WORK TO COMPLETE:
Go through the material and copy each line in which the word "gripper" shows up.

+++ COLLECTED MATERIAL

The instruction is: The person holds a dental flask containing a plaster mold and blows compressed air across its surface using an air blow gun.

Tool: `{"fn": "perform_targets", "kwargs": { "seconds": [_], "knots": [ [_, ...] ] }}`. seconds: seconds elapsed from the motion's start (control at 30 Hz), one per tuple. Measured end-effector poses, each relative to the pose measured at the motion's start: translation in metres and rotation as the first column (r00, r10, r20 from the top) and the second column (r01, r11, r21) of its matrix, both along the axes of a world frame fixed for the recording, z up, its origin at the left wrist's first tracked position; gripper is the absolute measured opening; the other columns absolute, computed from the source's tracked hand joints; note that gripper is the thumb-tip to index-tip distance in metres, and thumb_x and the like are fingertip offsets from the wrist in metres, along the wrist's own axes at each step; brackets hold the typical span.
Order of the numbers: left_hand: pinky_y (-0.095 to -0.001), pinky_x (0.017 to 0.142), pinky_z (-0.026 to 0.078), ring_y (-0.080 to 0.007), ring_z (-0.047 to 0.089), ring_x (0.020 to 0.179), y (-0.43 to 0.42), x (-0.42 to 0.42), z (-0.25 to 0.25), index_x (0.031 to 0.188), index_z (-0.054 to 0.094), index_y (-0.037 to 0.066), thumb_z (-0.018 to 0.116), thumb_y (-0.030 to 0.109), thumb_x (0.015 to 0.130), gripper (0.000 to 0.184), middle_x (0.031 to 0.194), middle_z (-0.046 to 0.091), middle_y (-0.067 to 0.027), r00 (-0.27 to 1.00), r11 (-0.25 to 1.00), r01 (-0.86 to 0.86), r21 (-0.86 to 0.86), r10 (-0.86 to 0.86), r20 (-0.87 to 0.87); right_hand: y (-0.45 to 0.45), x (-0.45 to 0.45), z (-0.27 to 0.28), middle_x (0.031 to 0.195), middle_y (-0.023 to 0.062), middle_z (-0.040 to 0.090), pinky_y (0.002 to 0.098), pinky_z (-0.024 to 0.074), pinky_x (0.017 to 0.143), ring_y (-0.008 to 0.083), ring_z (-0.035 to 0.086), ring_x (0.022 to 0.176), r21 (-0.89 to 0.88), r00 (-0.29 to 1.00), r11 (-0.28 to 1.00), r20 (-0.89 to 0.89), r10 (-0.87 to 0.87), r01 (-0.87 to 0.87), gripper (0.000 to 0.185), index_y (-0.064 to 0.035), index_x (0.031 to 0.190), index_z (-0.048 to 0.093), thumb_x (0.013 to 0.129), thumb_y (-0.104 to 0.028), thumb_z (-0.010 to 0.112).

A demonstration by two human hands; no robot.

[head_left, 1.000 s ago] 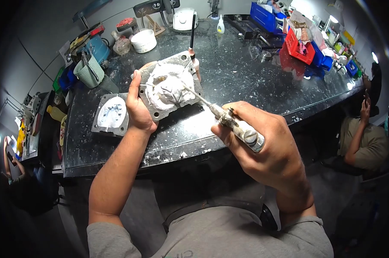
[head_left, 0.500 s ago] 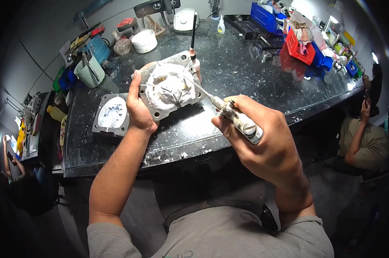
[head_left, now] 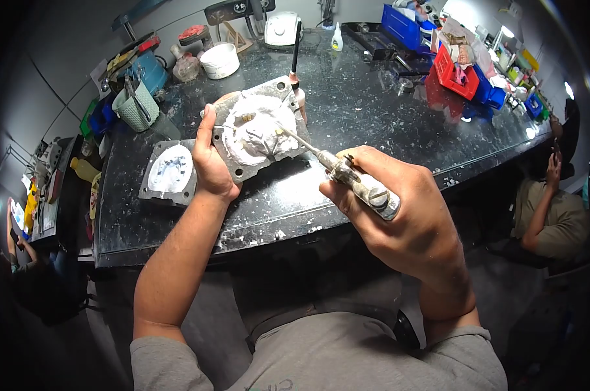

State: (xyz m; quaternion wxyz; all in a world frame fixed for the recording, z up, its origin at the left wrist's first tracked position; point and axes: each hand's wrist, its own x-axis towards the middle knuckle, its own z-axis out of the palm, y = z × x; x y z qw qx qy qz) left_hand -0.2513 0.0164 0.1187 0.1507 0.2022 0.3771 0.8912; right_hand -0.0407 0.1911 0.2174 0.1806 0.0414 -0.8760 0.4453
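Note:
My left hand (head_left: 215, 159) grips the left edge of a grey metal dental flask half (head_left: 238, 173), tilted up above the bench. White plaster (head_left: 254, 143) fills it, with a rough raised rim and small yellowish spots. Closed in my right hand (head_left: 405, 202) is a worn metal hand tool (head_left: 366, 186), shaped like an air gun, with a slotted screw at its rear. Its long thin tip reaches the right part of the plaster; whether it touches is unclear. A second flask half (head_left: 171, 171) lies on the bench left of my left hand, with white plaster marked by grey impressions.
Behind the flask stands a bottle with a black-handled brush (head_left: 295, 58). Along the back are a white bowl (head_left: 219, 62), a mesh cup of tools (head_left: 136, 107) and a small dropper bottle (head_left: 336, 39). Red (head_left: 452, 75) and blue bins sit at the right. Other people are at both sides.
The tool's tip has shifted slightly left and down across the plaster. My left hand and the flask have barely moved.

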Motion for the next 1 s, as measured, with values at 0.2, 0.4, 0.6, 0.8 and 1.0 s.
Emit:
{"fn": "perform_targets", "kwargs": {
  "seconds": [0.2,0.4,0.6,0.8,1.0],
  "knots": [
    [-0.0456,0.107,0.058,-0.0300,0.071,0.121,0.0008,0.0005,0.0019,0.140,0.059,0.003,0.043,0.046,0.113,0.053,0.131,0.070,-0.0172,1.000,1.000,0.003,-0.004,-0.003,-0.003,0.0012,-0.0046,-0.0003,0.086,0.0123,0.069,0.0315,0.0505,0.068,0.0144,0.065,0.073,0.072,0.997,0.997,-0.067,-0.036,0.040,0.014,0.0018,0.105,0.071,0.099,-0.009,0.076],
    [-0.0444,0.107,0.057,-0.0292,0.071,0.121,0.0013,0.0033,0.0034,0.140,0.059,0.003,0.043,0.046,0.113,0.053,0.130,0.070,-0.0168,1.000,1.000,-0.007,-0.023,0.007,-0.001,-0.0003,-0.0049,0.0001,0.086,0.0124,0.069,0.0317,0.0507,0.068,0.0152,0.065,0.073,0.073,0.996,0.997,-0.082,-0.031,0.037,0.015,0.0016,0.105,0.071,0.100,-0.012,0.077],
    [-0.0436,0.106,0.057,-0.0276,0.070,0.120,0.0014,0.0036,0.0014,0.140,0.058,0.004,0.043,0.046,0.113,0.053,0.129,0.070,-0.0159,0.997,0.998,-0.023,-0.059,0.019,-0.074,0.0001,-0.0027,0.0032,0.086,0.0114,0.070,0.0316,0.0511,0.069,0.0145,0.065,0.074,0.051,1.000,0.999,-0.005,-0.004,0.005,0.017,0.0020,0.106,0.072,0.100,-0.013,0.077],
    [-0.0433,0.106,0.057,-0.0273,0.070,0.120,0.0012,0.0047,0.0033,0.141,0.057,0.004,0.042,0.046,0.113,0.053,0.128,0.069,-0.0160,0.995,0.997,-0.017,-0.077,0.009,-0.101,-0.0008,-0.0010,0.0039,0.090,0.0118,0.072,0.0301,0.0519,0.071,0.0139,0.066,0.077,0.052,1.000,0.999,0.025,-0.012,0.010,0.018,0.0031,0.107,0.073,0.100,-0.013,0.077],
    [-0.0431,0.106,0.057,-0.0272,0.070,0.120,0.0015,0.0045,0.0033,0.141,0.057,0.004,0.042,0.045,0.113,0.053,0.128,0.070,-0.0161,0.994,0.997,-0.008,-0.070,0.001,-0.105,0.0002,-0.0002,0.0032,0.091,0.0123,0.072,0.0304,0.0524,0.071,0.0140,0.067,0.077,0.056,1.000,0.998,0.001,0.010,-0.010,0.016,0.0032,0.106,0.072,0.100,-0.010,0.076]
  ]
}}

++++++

EXPECTED ANSWER:
Tool: `{"fn": "perform_targets", "kwargs": { "seconds": [_], "knots": [ [_, ...] ] }}`. seconds: seconds elapsed from the motion's start (control at 30 Hz), one per tuple. Measured end-effector poses, each relative to the pose measured at the motion's start: translation in metres and rotation as the first column (r00, r10, r20 from the top) and the second column (r01, r11, r21) of its matrix, both along the axes of a world frame fixed for the recording, z up, its origin at the left wrist's first tracked position; gripper is the absolute measured opening; the other columns absolute, computed from the source's tracked hand joints; note that gripper is the thumb-tip to index-tip distance in metres, and thumb_x and the like are fingertip offsets from the wrist in metres, along the wrist's own axes at each step; brackets hold the typical span.
Order of the numbers: left_hand: pinky_y (-0.095 to -0.001), pinky_x (0.017 to 0.142), pinky_z (-0.026 to 0.078), ring_y (-0.080 to 0.007), ring_z (-0.047 to 0.089), ring_x (0.020 to 0.179), y (-0.43 to 0.42), x (-0.42 to 0.42), z (-0.25 to 0.25), index_x (0.031 to 0.188), index_z (-0.054 to 0.094), index_y (-0.037 to 0.066), thumb_z (-0.018 to 0.116), thumb_y (-0.030 to 0.109), thumb_x (0.015 to 0.130), gripper (0.000 to 0.184), middle_x (0.031 to 0.194), middle_z (-0.046 to 0.091), middle_y (-0.067 to 0.027), r00 (-0.27 to 1.00), r11 (-0.25 to 1.00), r01 (-0.86 to 0.86), r21 (-0.86 to 0.86), r10 (-0.86 to 0.86), r20 (-0.87 to 0.87); right_hand: y (-0.45 to 0.45), x (-0.45 to 0.45), z (-0.27 to 0.28), middle_x (0.031 to 0.195), middle_y (-0.023 to 0.062), middle_z (-0.040 to 0.090), pinky_y (0.002 to 0.098), pinky_z (-0.024 to 0.074), pinky_x (0.017 to 0.143), ring_y (-0.008 to 0.083), ring_z (-0.035 to 0.086), ring_x (0.022 to 0.176), r21 (-0.89 to 0.88), r00 (-0.29 to 1.00), r11 (-0.28 to 1.00), r20 (-0.89 to 0.89), r10 (-0.87 to 0.87), r01 (-0.87 to 0.87), gripper (0.000 to 0.185), index_y (-0.064 to 0.035), index_x (0.031 to 0.190), index_z (-0.048 to 0.093), thumb_x (0.013 to 0.129), thumb_y (-0.104 to 0.028), thumb_z (-0.010 to 0.112).

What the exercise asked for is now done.